Dan untuk segala yang tidak saya mengerti maknanya, saya punya komentar baku:

“O, bagus”.

Sungguh saya tidak tahu kebisingan macam apa yang tengah menyeret pikirannya sehingga ujuk-ujuk ia bicara seperti itu, tapi bahwa sesuatu sedang tak tertanggung pundak batinnya, jelas tidak bisa ia tutupi; air matanya deras dan ia perlu beberapa kali mengusapnya.

Bukan isaknya yang bikin saya banyak diam mendalam saat itu, melainkan “fokus pada diri sendiri” pernyataannya itu. Sebuah cermin seperti terbentang seisi ruang kamarnya yang memantulkan bayangan diri: entitas maya yang selalu dan tidak akan pernah absen untuk berfokus pada dirinya sendiri, gila perhatian, me first.

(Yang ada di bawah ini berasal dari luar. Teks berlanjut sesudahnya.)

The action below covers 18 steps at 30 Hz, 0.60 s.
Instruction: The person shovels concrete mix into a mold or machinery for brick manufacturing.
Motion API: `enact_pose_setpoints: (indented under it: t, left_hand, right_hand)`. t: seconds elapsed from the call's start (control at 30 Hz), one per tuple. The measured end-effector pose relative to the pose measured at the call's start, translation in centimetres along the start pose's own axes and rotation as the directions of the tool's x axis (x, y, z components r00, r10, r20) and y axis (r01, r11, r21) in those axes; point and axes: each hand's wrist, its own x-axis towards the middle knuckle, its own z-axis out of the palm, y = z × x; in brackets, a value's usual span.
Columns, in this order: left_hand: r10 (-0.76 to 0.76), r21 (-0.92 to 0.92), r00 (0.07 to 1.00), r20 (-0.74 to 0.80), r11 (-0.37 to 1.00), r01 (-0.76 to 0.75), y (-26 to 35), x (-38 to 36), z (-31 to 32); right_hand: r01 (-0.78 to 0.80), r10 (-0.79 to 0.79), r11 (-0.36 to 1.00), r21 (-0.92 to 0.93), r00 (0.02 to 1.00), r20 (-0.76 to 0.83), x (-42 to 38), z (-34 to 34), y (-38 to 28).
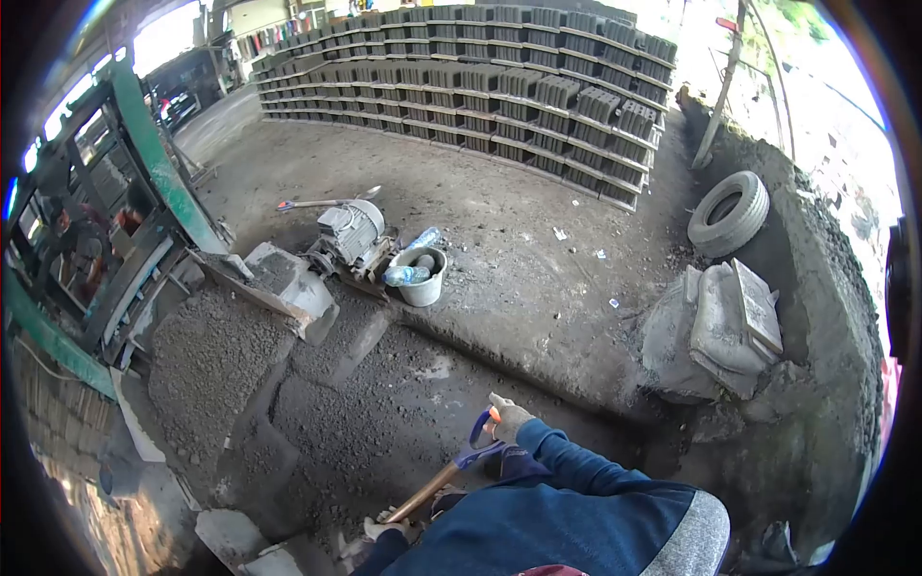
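Observation:
My right hand, in a pale work glove with orange at the fingers, is closed around the blue D-shaped grip of a shovel. The wooden shaft slants down to the left in front of my body. Lower down, my gloved left hand is wrapped around the shaft, partly hidden by my sleeve. I cannot make out the shovel's blade. Just beyond the shovel lies loose dark grey gravelly mix, heaped higher in a pile at the left.
An electric motor and a bucket with plastic bottles stand beyond a floor ledge. Green-framed machinery rises at left. Stacked blocks line the back. Filled sacks and a tyre sit at right.

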Motion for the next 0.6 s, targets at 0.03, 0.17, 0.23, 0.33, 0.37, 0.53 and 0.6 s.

Kurang fokus bagaimana coba si diri pada dirinya sendiri:

Saling serobot di jalan raya, bukankah lantaran setiap diri merasa hanya ia yang boleh dan mesti tiba lebih cepat, lebih dulu, harus ia yang tepat waktu ke tempat yang hendak dituju.

Kurang fokus bagaimana coba si diri pada dirinya sendiri:

Di tempat layanan umum, si diri adalah ia yang tidak mau dianggap umum dan biasa. Pelayanan (meski) untuk umum, wajib punya pojok-pojok yang menyediakan keistimewaan untuknya, untuk itu ia akan cari relasi, koneksi, channel yang akan memberinya perhatian dan kekhususan layanan–red carpet.

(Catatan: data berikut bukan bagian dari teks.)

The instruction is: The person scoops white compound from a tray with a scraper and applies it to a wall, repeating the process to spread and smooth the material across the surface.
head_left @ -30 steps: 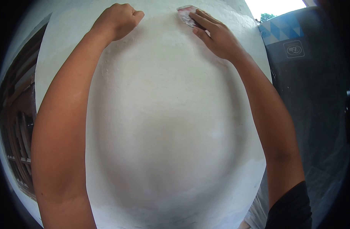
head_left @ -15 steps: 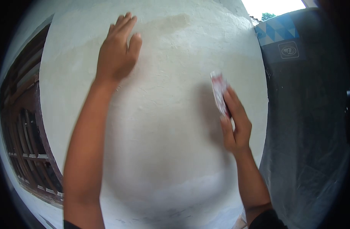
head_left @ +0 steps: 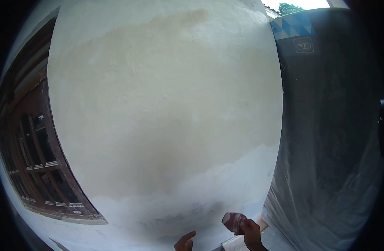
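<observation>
A painted wall (head_left: 167,104) fills the middle of the view, beige over most of it and whiter along the bottom. Low in front of it, my right hand (head_left: 252,235) pinches a reddish-brown piece of sandpaper (head_left: 233,222) smeared with white dust, thumb on the side facing me. To its left, at the bottom edge, my left hand (head_left: 185,241) shows only in part; its index finger and thumb are apart with nothing between them. Both forearms are mostly out of view.
On the left is a brown wooden window (head_left: 45,154) with slatted panes. A dark plastic sheet (head_left: 326,125) with a blue-patterned top hangs along the right side. Near the floor, a pale object (head_left: 235,243) lies below the right hand.
Both hands have dropped from high on the wall to the bottom edge. The sandpaper came down with the right hand and turned its broad face toward me. The view has shifted slightly.
</observation>
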Demonstrator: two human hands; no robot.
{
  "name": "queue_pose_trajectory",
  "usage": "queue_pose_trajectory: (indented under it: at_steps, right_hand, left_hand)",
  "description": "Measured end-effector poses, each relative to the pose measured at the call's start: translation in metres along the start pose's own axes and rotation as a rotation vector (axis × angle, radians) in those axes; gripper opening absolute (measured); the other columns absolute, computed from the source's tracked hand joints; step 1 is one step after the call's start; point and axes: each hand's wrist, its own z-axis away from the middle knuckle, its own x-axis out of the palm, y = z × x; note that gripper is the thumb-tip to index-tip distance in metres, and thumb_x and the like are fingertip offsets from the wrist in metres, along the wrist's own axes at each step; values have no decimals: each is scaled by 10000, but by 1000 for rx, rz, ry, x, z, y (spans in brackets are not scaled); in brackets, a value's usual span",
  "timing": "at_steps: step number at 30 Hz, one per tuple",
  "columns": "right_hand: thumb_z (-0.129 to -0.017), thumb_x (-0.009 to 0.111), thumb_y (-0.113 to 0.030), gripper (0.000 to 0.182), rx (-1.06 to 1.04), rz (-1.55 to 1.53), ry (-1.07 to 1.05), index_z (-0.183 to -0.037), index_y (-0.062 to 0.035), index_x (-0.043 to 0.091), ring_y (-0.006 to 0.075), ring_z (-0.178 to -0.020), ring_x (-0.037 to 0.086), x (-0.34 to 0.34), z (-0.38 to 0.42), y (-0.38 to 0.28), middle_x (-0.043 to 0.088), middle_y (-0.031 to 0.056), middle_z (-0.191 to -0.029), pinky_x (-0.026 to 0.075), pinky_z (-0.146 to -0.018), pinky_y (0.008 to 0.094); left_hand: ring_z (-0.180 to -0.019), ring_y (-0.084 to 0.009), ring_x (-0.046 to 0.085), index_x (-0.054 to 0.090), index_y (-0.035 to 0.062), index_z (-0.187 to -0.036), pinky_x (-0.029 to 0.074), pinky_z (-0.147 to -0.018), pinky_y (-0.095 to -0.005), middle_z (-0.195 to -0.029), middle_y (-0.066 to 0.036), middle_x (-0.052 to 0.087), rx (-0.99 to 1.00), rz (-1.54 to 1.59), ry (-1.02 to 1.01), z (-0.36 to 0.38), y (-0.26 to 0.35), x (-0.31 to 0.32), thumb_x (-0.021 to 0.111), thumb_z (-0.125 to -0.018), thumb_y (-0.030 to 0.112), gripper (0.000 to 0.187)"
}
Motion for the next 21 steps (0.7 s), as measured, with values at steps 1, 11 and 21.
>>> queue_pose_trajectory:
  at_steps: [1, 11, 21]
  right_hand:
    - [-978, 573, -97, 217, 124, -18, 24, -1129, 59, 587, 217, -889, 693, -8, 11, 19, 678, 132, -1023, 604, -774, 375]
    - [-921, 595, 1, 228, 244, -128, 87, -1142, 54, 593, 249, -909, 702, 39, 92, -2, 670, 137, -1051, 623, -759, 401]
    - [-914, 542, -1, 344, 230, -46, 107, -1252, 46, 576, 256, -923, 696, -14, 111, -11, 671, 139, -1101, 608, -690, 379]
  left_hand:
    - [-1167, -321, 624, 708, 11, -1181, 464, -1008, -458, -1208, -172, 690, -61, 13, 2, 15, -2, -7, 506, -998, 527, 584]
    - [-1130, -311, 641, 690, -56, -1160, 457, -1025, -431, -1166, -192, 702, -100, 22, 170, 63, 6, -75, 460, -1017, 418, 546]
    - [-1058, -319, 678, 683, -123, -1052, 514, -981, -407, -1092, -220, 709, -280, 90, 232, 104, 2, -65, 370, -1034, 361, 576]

Kurang fokus bagaimana coba si diri pada dirinya sendiri:

Si diri adalah ia yang di rumah ingin dianggap sebagai tulang punggung, pusat kehidupan, penentu, imam, berjasa besar dan punya hak menerima gratifikasi dari lelaki atau perempuan yang ia nikahi, pun dari anak-anaknya: sembah bakti.

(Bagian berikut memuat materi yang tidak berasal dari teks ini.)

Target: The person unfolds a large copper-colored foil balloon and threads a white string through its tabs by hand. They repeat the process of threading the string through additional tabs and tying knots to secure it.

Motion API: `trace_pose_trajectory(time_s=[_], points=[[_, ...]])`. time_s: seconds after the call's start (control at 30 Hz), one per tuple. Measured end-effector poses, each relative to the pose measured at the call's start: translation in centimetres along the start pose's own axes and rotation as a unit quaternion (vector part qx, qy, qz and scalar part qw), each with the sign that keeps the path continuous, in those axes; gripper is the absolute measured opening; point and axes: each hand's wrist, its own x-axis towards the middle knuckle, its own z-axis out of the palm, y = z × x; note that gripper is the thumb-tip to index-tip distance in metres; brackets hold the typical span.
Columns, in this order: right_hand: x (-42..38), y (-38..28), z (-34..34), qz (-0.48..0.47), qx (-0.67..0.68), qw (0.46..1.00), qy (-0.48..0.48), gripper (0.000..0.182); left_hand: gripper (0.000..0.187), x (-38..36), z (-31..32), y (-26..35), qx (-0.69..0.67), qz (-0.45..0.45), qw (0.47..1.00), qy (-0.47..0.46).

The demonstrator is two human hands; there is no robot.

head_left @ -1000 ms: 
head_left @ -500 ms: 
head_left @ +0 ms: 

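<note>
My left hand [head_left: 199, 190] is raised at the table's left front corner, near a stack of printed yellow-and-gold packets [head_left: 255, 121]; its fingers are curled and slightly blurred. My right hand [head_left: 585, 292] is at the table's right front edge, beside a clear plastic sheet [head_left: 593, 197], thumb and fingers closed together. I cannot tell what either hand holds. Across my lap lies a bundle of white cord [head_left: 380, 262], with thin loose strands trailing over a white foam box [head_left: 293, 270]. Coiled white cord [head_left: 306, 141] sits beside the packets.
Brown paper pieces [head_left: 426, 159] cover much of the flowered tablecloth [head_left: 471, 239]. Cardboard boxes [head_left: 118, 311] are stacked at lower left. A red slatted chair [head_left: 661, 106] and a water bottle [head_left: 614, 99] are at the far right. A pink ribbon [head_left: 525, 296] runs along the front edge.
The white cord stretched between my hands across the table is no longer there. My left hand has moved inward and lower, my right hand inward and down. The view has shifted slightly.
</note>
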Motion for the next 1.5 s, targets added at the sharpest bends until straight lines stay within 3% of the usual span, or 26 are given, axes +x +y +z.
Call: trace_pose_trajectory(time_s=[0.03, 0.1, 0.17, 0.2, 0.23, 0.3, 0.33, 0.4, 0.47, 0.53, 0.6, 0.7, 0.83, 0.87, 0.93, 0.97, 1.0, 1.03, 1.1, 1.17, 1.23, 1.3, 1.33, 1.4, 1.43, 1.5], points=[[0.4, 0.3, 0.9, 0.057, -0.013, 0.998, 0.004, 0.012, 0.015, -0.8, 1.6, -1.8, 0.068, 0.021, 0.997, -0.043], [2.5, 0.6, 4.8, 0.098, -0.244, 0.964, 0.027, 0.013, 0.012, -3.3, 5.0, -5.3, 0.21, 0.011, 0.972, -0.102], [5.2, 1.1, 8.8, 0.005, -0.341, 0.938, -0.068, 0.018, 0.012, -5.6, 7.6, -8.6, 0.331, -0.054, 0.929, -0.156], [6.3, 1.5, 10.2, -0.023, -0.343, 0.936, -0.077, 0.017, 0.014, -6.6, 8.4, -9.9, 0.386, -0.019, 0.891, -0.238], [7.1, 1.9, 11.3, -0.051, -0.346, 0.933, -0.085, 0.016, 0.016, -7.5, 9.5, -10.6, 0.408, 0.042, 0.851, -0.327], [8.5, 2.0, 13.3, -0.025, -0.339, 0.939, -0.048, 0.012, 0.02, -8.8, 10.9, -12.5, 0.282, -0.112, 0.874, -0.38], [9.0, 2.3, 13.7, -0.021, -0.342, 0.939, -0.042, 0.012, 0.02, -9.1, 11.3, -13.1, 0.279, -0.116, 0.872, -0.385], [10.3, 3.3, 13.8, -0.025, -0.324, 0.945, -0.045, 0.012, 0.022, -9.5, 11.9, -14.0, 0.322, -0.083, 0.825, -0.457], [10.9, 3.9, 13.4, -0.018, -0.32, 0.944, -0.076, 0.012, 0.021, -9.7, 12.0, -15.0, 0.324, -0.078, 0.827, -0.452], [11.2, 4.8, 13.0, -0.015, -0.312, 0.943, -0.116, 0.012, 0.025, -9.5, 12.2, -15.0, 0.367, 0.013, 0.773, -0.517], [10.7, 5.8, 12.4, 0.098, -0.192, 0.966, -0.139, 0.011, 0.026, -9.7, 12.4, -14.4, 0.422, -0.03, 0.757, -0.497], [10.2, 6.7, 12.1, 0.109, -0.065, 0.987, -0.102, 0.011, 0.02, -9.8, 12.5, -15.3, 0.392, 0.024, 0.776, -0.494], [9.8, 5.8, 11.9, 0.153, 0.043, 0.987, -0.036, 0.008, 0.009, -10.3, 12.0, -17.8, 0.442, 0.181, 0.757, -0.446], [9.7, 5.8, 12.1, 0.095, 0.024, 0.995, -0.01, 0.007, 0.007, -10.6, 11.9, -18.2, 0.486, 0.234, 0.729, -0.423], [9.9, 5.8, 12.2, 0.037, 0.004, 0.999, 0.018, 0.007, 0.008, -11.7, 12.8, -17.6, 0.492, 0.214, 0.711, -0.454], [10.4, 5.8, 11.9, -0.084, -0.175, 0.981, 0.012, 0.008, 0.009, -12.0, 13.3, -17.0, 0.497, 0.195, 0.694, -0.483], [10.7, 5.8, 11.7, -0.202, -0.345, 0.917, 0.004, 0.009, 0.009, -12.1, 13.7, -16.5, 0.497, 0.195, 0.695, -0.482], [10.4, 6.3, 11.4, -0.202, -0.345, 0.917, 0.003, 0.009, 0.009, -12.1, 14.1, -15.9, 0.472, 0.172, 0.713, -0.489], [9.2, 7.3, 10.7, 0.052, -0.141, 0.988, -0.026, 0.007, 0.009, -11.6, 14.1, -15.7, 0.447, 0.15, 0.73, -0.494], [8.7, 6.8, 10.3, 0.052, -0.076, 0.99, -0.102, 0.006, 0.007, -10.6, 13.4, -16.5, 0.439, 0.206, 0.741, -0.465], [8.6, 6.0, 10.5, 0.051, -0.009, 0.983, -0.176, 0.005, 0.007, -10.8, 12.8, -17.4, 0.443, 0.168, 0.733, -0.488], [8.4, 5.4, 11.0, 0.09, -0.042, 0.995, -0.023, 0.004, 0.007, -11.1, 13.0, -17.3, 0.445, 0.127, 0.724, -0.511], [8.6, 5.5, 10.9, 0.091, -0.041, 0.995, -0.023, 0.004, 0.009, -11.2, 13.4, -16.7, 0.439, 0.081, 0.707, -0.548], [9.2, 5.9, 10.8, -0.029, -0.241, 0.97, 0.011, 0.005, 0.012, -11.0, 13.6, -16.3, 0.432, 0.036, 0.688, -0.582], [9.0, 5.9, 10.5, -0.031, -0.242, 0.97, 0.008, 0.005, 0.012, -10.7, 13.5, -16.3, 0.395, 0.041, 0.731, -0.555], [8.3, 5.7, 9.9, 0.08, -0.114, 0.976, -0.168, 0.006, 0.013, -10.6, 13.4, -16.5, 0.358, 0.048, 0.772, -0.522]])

Baca Juga  World Stroke Day

Kurang fokus bagaimana lagi si diri:

Munajatnya pada yang Maha pengasih, penyayang: “Ilahi, berikanlah, curahkanlah, limpahkanlah, tumpahkanlah dan keruniakanlah segala yang terbaik bagiku”. Tidak mungkin si diri memanjat: “Gusti, duhai Al-Abror yang tidak tercurah darinya kecuali cinta, bukan kebaikan bukan keburukan, untuk itu segala dariMu tidak ada keburukan tidak pula kebaikan.

Jadi, ketika si diri dikepruk kehidupan, lalu ia mau fokus pada dirinya sendiri dalam upaya mengatasi limbungnya, maka itulah kebenarannya–diri hanya bisa melakukan satu tindakan saja: mementingkan dirinya sendiri. Adapun bila nampak ia bermurah hati pada orang lain, itu masih dalam rangka untuk dirinya: menabung pahala, koleksi karma, kompensasi jiwa.

Kesepian

Fokus pada diri sendiri tentu membawa hasil lain bila ia digunakan pada dimensi dan konteks kebudayaan. Ada tenggat dan komitmen menyangkut kewajiban dan capaian-capaian yang telah melalui kesepakatan sosial. Fokus menjadi salah satu tuntutan dan kebutuhan yang mengantar tugas dan pekerjaan terselesaikan; para motivator malah memastikan: fokus adalah gerbang kesuksesan. Tapi tak dapat juga dibendung bahwa ada rembesan lain dari capaian di atas yang menggenangi ruang psikologi kita.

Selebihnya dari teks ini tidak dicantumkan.